Commenting on the country’s debt level, Coronation Merchant Bank analysts noted that as a percentage of total GDP, Nigeria’s public debt burden is relatively low compared to comparable emerging market economies.
They noted, however, that the onus was on the federal government to productively use the borrowed funds to improve GDP growth and, by extension, ensure economic development.

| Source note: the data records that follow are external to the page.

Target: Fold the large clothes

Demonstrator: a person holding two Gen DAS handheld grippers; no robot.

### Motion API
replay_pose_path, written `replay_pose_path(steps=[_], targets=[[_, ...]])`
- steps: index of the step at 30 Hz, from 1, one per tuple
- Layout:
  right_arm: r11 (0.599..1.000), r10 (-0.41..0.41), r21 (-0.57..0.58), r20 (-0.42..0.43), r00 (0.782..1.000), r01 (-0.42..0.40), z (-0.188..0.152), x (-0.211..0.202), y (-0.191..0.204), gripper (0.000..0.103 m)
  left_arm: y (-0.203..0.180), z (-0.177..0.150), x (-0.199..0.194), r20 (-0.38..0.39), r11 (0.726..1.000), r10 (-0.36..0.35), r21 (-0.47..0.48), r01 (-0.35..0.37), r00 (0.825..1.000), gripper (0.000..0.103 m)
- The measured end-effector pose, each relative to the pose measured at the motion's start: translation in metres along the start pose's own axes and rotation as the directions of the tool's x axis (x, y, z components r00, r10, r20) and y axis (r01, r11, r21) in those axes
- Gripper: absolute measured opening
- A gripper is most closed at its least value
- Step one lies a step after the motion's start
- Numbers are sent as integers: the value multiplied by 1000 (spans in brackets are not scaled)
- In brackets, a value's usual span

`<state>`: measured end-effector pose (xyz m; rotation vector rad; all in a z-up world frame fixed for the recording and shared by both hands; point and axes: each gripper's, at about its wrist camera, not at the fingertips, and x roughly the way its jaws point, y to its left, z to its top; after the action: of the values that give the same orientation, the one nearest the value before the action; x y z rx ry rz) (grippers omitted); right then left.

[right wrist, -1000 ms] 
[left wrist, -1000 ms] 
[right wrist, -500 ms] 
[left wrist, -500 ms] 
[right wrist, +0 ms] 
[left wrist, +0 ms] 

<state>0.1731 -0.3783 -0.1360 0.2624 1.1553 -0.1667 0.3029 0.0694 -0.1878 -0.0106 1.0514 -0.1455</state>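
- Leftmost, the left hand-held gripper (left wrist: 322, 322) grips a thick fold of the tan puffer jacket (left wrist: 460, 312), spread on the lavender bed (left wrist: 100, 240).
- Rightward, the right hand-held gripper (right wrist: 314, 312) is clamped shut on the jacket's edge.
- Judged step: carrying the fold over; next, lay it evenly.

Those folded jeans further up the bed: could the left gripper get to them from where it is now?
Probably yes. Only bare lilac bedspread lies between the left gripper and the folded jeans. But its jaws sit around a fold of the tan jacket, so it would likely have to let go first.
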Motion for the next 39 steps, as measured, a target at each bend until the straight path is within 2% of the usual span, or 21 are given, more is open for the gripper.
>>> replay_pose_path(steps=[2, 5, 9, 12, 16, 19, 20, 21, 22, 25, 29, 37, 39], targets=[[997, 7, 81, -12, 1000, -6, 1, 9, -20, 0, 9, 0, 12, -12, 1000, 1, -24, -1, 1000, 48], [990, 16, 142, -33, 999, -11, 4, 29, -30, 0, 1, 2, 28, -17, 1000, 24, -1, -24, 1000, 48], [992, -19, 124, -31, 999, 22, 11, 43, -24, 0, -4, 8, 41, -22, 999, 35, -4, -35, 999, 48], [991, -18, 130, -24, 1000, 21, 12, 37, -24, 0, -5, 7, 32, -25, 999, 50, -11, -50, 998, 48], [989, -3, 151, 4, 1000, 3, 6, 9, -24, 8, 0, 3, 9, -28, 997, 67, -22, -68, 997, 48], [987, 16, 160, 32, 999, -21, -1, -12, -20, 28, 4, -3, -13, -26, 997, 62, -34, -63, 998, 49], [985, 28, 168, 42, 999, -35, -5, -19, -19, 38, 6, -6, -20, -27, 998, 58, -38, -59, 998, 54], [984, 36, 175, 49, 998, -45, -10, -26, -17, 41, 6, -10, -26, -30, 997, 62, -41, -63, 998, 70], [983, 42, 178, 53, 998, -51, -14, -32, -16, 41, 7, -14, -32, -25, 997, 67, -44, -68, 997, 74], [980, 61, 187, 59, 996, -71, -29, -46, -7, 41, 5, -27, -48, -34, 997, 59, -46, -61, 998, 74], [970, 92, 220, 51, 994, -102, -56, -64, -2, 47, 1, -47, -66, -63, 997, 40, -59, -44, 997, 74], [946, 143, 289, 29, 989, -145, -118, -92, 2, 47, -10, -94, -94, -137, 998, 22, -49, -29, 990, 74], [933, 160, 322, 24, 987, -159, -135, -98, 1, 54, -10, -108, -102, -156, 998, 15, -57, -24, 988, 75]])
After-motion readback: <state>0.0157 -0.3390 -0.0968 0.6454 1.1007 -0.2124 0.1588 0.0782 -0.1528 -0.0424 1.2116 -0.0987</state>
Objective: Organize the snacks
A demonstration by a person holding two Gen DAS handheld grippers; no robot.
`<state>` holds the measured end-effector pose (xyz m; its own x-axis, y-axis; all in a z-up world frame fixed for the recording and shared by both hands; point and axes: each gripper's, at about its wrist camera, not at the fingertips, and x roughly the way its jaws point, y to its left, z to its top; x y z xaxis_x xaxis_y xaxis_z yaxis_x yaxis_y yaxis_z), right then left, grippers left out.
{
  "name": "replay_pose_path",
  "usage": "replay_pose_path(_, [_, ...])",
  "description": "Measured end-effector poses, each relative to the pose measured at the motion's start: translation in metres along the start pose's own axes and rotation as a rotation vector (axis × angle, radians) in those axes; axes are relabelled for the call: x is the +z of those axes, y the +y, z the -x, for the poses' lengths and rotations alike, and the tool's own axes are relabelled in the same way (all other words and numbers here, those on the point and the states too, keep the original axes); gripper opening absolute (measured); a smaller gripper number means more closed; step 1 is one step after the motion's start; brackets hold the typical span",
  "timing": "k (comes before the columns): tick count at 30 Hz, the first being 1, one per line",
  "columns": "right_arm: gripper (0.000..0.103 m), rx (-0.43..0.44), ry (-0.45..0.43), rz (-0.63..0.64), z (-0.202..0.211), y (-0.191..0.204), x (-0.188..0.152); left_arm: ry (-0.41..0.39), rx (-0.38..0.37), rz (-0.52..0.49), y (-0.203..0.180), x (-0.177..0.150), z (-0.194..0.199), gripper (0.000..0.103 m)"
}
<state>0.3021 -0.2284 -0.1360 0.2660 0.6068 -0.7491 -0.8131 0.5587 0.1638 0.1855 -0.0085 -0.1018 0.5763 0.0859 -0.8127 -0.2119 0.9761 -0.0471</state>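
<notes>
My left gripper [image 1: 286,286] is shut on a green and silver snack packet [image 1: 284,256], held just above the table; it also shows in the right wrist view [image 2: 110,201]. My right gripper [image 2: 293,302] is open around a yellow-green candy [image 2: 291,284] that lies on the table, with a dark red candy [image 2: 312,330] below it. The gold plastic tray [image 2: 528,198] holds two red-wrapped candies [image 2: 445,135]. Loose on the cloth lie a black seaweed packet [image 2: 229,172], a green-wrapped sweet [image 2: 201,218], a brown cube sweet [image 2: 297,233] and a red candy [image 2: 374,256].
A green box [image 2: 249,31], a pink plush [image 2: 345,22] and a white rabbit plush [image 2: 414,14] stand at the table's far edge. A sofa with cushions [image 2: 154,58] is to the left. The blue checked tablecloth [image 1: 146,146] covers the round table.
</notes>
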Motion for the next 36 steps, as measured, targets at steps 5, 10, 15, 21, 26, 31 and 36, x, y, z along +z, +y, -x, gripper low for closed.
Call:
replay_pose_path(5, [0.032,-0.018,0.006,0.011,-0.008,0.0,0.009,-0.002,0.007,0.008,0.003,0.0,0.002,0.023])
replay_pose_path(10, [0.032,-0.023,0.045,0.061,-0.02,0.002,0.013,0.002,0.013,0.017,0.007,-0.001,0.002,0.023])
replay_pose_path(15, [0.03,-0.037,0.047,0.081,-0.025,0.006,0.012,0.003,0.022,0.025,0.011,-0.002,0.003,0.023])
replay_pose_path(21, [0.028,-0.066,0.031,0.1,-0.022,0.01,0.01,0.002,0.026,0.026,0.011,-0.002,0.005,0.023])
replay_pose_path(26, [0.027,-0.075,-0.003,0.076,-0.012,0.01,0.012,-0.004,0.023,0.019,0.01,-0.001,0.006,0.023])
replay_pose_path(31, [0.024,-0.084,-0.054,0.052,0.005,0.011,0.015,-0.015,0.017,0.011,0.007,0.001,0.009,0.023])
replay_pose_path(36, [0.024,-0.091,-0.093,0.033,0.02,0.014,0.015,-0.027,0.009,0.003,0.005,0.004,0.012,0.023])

“The FGN aims to earn 10.13 trillion naira to finance the budget and the resulting deficit of 6.3 trillion naira is expected to be financed by new external and domestic borrowing, proceeds from privatization and drawings on multilateral / bilateral loans. “
According to the DMO report, Nigeria’s total public debt increased by 7.2% or 2.5 trillion naira, from 35.5 trillion naira at the end of June to 38 trillion naira at the end of September 2021. Compared to the same period last year, the total public debt debt increased by 17.9% or 5.8 trillion naira.
Coronation Merchant Bank analysts noted that at the end of September, public debt was equivalent to 24.9% of nominal GDP in 2020.
âThis is in line with the DMO’s debt management targets for the period 2020-2023, which raised the public debt ceiling to 40% of GDP and target a domestic debt to external debt ratio of 70:30. In the first nine months of 2021, Nigeria spent 2.5 billion naira on debt servicing, 1.7 trillion naira on domestic debt servicing and 755 billion naira on external debt servicing .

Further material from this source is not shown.